The "new" stuff can be either DC or DCC type locomotives. DC of course run on the same power as your older locos do. The detail has improved dramatically over older locos, depending on how much you want to pay. The DCC type allows you to program a hand held controller to perform a variety of tasks, including sound features, operating switches, operating more than one loco on the same tracks, etc. Check out the DCC site on this forum; lots of good stuff to learn. Welcome to the forum, by the way. 
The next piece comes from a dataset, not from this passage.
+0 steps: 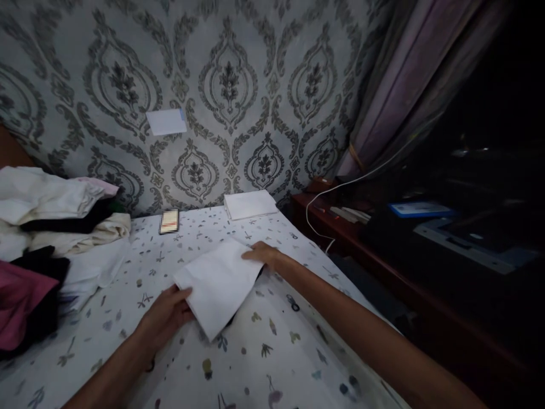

As far as what is a good locomotive, you will find a variety of answers to that. I have just gotten back into model railroading myself, and I have 3 locos currently, operate just DC, and have spent from $110.00 for one, to $45.00 for another, new. I have Walthers, both of the new ones. Older one is a Bachmann. If you can, go to a railroad club, or a hobby shop, and just talk to them about the differences. Also, you can expect a variety of recommendations from those on this forum. Have fun!


----------



## DonR (Oct 18, 2012)

If you have a hobby shop nearby check with them. But, the easiest
research is to use Amazon and Ebay. See what is being offered and
at what prices. There are excellent locomotives made by almost
every brand, but there can be losers in their lines also. For the
most part, if you buy from a reputable dealer, be it brick and mortar
or on line you usually get a guarantee to back up the quality of
your purchase.

If possible, study up on (here on the Forum) DCC. It is the
difference in operating enjoyment and fiddling with too many
wires and switches. It is worth the extra $ and is easier
to install and use than your old DC. A good analogy would
be a old dial telephone vs your smart phone.

Don


----------



## ZebraCakez (Mar 26, 2011)

dagoof said:


> Just getting back into trains. I had some HO and N gauge when I was younger back in the late 80's and early 90's, and now that I've got kids, I figured it's time to get them going again.
> 
> Everyone tells me that locomotives have come a long ways since the 80's and that mine are barley worth having anymore compared to the new stuff, so my question is:
> 
> ...


That is a pretty serious question. The answer could take one many hours to fully research and grasp. The leaps in technology between now and the few decades ago you speak of have been pretty substantial. Furthermore, what one looks for in a locomotive these days is based largely in how one plans to operate it. 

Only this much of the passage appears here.